## Task details
From the records below, extract only the lines running from the line with "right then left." to the line with "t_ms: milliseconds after", both lines included, reproducing them exactly.

## Records provided
------------------------------------------------------------
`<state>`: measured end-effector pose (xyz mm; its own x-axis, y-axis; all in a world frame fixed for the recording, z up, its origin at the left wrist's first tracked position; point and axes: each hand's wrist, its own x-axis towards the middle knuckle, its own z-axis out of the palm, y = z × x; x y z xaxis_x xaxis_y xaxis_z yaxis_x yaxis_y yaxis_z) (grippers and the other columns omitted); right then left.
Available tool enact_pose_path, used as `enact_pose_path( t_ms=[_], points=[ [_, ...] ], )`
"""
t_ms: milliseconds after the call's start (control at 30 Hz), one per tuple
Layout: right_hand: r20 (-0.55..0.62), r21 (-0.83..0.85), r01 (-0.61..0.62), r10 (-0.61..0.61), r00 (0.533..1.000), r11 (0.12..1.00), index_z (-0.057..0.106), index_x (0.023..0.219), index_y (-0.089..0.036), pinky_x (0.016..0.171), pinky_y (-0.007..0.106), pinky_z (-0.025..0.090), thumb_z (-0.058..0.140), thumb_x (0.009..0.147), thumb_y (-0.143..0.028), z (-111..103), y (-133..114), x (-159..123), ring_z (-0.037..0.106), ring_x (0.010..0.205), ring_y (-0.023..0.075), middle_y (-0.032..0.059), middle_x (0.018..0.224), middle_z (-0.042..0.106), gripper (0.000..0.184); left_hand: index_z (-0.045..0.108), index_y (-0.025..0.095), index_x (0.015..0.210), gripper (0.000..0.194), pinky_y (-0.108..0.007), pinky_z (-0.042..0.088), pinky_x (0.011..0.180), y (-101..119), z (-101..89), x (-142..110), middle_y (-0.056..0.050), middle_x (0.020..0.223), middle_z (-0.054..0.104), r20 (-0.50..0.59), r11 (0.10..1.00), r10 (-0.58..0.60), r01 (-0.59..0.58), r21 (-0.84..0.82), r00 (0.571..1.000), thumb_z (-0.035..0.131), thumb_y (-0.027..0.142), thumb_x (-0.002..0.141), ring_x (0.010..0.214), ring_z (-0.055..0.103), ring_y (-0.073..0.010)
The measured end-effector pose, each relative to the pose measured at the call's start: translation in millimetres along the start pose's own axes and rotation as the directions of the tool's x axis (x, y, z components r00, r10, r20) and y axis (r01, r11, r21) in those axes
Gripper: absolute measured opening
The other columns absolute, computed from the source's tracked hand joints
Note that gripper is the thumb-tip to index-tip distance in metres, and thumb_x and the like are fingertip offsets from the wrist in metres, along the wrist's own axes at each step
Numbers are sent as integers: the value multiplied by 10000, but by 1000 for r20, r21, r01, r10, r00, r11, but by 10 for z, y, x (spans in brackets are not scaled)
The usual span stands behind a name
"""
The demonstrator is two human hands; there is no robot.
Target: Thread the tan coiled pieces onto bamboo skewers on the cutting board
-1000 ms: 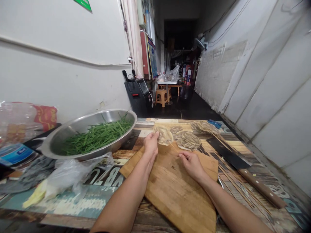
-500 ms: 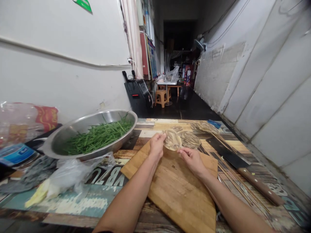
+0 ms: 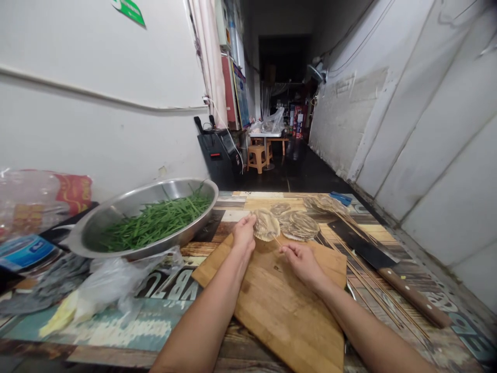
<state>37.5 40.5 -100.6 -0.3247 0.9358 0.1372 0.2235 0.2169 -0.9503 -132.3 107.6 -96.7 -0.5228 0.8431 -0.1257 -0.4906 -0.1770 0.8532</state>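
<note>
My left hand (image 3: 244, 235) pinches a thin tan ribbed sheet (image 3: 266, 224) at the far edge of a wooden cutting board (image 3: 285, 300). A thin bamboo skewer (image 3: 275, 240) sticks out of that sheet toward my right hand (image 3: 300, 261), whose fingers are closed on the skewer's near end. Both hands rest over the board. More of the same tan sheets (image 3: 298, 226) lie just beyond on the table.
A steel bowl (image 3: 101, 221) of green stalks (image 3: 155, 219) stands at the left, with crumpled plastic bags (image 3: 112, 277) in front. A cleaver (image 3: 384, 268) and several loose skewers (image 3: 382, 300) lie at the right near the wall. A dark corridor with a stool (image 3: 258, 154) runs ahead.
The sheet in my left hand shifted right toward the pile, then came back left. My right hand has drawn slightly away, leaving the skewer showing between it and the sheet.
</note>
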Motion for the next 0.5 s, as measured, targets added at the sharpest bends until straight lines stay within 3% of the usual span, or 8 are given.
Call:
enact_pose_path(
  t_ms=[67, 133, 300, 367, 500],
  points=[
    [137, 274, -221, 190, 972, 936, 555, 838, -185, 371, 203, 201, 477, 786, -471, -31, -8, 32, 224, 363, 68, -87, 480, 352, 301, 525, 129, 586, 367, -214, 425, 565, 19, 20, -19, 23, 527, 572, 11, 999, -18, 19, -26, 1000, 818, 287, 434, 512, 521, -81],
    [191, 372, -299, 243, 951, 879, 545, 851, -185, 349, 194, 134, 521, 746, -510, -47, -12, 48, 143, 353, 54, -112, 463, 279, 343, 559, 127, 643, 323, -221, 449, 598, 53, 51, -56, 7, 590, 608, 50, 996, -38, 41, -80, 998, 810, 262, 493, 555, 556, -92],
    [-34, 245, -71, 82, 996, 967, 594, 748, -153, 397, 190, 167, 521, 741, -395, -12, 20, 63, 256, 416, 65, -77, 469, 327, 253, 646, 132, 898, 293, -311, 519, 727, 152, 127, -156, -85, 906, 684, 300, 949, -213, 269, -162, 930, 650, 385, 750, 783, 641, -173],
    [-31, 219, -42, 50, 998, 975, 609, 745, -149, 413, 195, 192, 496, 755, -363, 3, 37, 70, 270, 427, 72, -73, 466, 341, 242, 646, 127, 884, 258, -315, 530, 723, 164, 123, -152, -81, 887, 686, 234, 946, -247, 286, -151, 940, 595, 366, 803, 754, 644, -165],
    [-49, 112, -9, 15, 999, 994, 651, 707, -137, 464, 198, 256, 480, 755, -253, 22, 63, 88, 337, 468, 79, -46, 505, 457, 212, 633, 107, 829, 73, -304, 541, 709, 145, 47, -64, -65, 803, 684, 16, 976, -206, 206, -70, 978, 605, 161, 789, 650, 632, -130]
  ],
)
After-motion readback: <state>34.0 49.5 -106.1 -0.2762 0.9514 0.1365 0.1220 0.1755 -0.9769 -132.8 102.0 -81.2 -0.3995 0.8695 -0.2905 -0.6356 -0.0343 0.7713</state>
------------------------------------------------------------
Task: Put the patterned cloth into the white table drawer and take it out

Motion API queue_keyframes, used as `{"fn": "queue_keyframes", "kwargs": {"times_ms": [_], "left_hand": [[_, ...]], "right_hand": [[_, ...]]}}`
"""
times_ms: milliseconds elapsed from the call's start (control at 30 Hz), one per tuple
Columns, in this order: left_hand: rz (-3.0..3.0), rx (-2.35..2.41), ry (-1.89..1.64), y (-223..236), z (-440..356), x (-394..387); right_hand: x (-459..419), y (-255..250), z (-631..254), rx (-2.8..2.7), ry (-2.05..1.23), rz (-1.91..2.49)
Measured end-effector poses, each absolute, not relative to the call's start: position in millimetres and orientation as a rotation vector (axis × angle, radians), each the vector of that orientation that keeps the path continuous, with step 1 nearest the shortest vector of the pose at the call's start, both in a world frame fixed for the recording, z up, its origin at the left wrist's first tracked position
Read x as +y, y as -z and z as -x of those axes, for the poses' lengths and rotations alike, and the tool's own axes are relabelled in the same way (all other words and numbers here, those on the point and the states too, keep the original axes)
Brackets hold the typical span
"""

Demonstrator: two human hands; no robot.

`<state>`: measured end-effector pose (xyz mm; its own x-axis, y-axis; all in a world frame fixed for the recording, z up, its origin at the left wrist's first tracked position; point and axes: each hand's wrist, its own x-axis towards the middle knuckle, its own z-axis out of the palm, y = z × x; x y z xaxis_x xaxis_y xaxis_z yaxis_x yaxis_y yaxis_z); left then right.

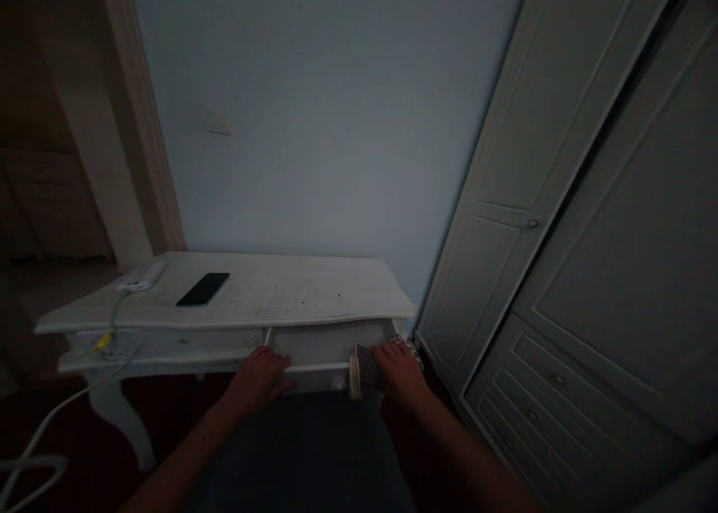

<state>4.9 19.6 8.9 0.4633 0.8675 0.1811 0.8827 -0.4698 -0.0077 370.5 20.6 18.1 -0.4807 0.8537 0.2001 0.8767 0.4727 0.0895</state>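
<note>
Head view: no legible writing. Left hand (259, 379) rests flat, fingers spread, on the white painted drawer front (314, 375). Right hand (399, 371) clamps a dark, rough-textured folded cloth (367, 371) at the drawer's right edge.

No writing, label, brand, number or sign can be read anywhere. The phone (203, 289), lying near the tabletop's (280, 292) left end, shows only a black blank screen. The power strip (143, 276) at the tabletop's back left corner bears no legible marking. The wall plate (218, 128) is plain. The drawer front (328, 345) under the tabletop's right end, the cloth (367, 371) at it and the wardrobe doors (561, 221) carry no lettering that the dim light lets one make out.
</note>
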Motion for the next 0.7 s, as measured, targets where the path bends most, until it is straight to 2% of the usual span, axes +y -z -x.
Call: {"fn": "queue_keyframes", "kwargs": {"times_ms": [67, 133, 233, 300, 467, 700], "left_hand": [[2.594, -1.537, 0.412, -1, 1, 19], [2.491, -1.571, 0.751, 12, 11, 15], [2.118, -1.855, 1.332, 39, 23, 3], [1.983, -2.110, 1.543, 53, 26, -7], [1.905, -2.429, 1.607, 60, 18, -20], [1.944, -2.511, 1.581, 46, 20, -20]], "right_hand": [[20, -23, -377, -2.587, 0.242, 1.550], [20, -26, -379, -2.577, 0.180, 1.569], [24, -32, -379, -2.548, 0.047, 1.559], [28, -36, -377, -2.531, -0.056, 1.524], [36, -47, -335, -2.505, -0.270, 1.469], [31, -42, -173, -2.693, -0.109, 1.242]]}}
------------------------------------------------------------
## Response to this task
`<state>`: measured end-effector pose (xyz mm; its own x-axis, y-axis; all in a world frame fixed for the recording, z up, its origin at the left wrist's first tracked position; point and axes: each hand's wrist, its own x-axis towards the middle knuckle, its own z-axis out of the palm, y = z × x; x y z xaxis_x xaxis_y xaxis_z yaxis_x yaxis_y yaxis_z) (grippers and the other columns omitted); right then left.
Available tool enact_pose_path, used as `enact_pose_path( t_ms=[_], points=[ [_, ...] ], )`
"""
t_ms: milliseconds after the call's start (control at 30 Hz), one per tuple

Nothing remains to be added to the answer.